В первый миг это было даже приятно: вместо безжалостного железа прохладная пустота. Но тут же растекся по Авке испуг — от затылка до пяток. Что дальше-то?

Может, просто не хватает одной скобы?

Авка потянулся ногой глубже, глубже и не нащупал ничего. Ик… Он перехватил гудящими пальцами скобу, что была у груди, свесил ноги, поболтал. Повисел. Перехватил руками еще одну скобу, еще… Эта была последняя. А под ногами по-прежнему только воздух. Ох, а как же теперь обратно-то? Авка попытался ногами нащупать стенку этого бесконечного дупла. Но пальцы и пятки не нашли ничего.

Что же теперь? На руках не подтянуться. Так и болтаться? Авка чувствовал, что проболтается он с минуту, не больше. А потом. В какую ужасную неизвестность он полетит?

Авка задрыгал ногами и заорал. Хотя это было, конечно, бесполезно. Мало того, это было опасно! Потому что проржавевшая скоба, за которую он держался, стала прогибаться вниз.

«Ой, не надо! Пожалуйста. Не надо!.. Ой!!

Скоба обломилась.

Каждый, кто падал во сне, знает, какая это жуть. И Авка завопил изо всех сил. А потом замолчал. Встречный упругий воздух заткнул его крик, будто резиновой пробкой. А вокруг свистела черная невесомость…

Но эта невесомость-то — на время полета. А потом наверняка — трах! И… Что «и»? Авка не знал и знать не хотел. Мысли его были короткие и встопорщенные, как шерсть перепуганного котенка. «Не надо!.. Ай!.. Мама!.. Что будет? Не надо…» Потом наконец спасительная мысль: «Ох, да это же сон! Сейчас бряк — и проснусь!»

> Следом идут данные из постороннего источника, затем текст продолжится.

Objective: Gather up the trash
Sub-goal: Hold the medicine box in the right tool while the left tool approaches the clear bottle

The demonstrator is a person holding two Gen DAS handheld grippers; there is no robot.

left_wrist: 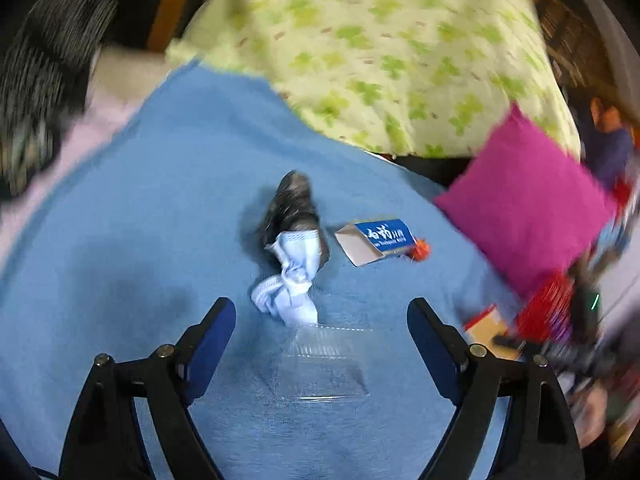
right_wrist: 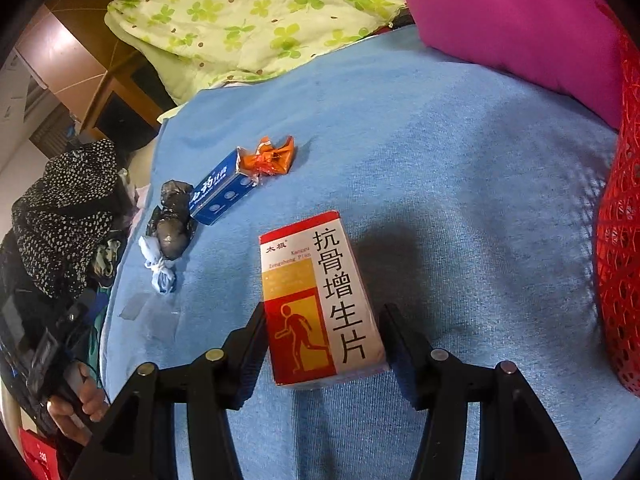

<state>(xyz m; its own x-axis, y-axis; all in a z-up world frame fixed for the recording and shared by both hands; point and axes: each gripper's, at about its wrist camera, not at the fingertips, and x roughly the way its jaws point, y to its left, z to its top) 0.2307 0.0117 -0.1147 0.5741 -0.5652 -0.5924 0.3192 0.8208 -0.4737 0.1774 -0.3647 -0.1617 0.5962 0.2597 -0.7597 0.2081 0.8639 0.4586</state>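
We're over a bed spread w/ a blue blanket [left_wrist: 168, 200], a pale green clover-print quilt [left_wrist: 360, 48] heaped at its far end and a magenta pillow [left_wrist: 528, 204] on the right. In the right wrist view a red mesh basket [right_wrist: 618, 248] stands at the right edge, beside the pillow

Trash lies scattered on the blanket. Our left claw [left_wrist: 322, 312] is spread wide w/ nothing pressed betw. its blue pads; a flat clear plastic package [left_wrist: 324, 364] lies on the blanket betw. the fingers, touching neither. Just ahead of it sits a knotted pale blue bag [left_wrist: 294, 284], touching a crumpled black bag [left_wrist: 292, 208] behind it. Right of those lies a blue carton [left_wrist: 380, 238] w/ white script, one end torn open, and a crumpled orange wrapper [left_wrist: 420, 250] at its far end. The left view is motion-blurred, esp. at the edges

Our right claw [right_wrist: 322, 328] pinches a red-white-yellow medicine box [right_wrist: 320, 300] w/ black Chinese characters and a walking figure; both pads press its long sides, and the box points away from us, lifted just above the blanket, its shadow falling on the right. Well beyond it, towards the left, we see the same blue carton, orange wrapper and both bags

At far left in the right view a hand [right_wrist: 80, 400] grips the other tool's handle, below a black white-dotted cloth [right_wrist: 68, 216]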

Но Авка не брякнулся. Полет стал замедляться, как замедляется скольжение на санках, когда крутой спуск переходит в пологий склон, а потом в горизонталь… Авка повис в темноте.

И уже не было невесомости. Была опять сила тяжести, только с непонятным направлением. Словно к Авке привязали множество шнуров и тянули сразу во все стороны. Он покачался на этих шнурах и замер. В тишине и непроглядности. Потаращил глаза во мраке. Прислушался. Подумал с досадой: «А дальше-то что? Уж лучше бы хлопнуться… Ой, нет, не надо!»

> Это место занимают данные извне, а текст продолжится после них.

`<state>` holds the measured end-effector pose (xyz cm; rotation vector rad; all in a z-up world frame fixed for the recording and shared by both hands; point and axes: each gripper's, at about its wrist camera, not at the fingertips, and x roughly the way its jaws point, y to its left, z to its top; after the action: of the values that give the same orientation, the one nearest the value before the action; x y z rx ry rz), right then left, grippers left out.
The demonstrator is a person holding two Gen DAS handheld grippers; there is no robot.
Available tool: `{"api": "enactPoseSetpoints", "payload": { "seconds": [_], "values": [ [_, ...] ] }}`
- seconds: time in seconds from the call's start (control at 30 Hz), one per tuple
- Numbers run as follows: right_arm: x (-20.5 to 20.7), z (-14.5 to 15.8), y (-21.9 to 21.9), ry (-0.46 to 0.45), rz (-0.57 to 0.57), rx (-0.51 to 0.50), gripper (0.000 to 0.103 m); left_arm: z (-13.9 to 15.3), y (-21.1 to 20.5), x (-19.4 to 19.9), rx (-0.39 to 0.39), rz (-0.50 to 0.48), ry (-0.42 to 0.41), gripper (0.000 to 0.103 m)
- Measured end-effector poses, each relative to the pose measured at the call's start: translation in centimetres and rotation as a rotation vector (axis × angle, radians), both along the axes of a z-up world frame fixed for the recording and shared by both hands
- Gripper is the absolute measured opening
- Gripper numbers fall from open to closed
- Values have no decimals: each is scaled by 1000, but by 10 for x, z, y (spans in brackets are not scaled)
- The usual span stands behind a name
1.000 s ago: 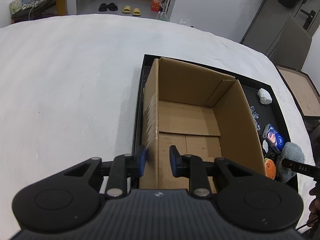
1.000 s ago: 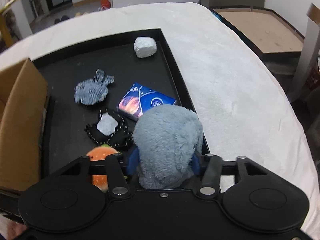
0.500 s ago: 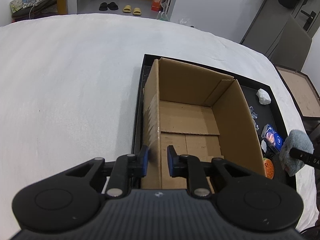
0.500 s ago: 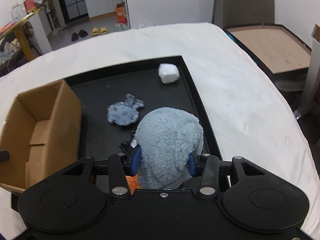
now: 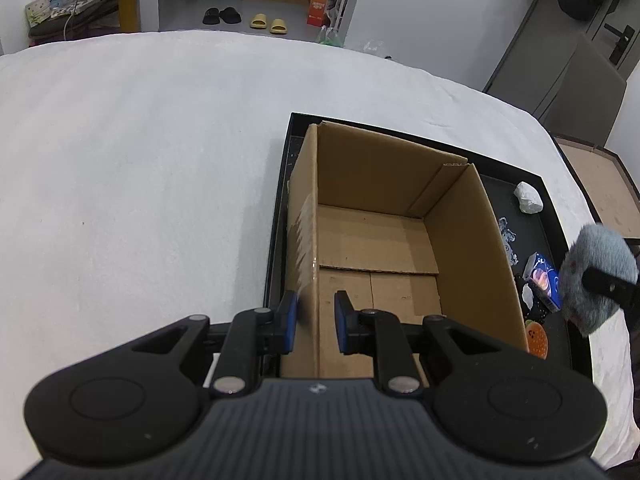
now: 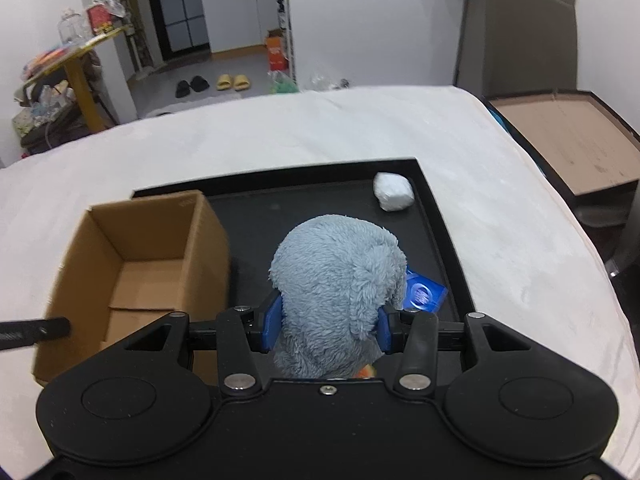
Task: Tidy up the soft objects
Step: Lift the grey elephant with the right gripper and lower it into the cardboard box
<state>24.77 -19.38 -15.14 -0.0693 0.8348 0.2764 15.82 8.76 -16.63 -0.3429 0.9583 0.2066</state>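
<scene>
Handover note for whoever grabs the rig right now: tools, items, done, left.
Left tool: shut on the near-left wall of the cardboard box, steadying it.
Right tool: shut on the grey-blue plush, lifted above the black tray, beside the box.
Done: plush picked. Box is empty.
Left: drop the plush in the box, then the tray's other items: white lump, blue packet, patterned cloth, orange toy.

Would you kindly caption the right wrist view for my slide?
Right gripper holds a blue plush toy above the black tray, beside the cardboard box.
</scene>
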Motion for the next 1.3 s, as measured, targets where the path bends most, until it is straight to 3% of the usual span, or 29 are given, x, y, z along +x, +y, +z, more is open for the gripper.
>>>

Авка осторожно подергался. И тогда услышал голос.

Голос был не тихий и не громкий. Шелестящий. Он доносился как бы отовсюду. И было в нем неудовольствие:

— Ну, чего теперь дрыгаться-то? Если уж провалился, виси спокойно и растворяйся.



— Как… ик… растворяйся?

— Очень просто, — отозвался голос-шелест. — Расслабься, дыши ровно, и начнешь помаленьку таять. Сам не заметишь, как растворишься.

— В чем? — прошептал Авка. Его по уши наливал страх, но под страхом копошилась мыслишка: надо тянуть время, тогда, может быть, придет какое-то спасение. И он повторил: — Ик… в чем растворяться-то?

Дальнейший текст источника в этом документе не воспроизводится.